To keep motoring along safely in even the worse conditions you should:

 

  • Check your tyres.  Grip is so important in wintry conditions
  • Have your brakes and lights checked.  Many garages provide free winter checks so take advantage when you see them advertised
  • Make sure you've always got a scrapper and de-icer in the boot
  • If you are expecting extreme weather during a long drive take an emergency kit of supplies and a phone charger with you
  • Always allow extra time for winter journeys
  • Top up your anti-freeze
  • Top up your screen wash and check your wiper blades
  • Leave bigger gaps in traffic, remember it takes longer to stop in wet conditions
  • Make sure the windscreen is defrosted and perfectly clear before setting off
  • Don't leave the vehicle when you are defrosting the windscreen.  Every year motorists are surprised their car is stolen while they leave it to defrost on the driveway 

All year round - look out for cyclists

We tend to see less cyclists during the winter, but as temperatures rise more leisure riders take to the roads. Riders in brightly coloured gear are highly visible, but keep a lookout for black-clad cyclists who can be difficult to spot when it’s a little darker outside.

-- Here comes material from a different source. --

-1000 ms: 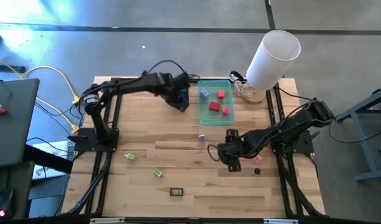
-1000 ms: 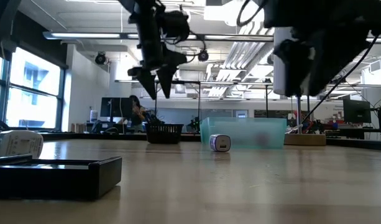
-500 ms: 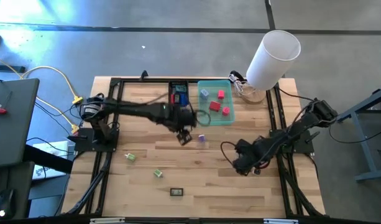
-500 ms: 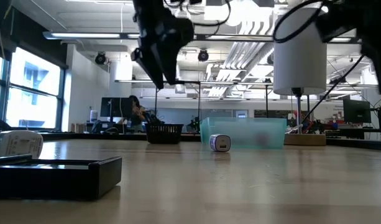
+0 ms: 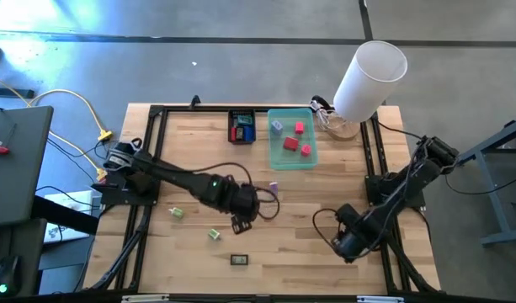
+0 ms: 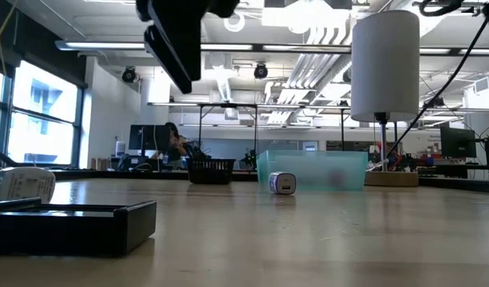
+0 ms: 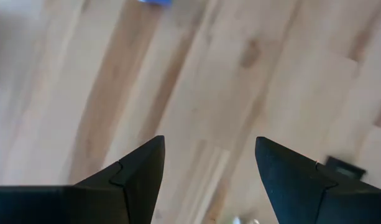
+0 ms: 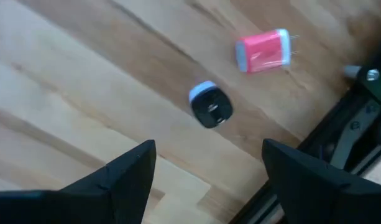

Take extra care when overtaking a large group of cyclists. And if you’re stuck behind a bike, take your time, wait until it’s safe to pass and never overtake on a blind bend.

Cyclists

It’s great that more commuters are choosing to cycle and more people in general are enjoying the freedom and health and environmental benefits which cycling provides. 

But it does come with some risks attached and even professionals aren't immune to getting tangled up with motorists.

Minimise the risks to yourself when cycling by:

 Always wear bright clothing or a high visibility vest

  • Ensure lights are fitted to the bicycle and are in good working order
  • Be aware of high-sided vehicles turning left - the driver may not be able to see you
  • Although it seems to have gone out of fashion, always signal when turning
  • Make sure your bicycle is in good repair and is regularly maintained
  • Don't cycle on the pavement
  • Whenever possible use designated cycle routes
  • Obey traffic laws.  No matter how frustrating it is a red light means stop

Above all, and this is contrary to the wording in the Highway Code, ride defensively.  By this I mean always assume the worst.  If a driver shouldn't pull out ahead of you, assume they will and be ready to react.  Expect the unexpected.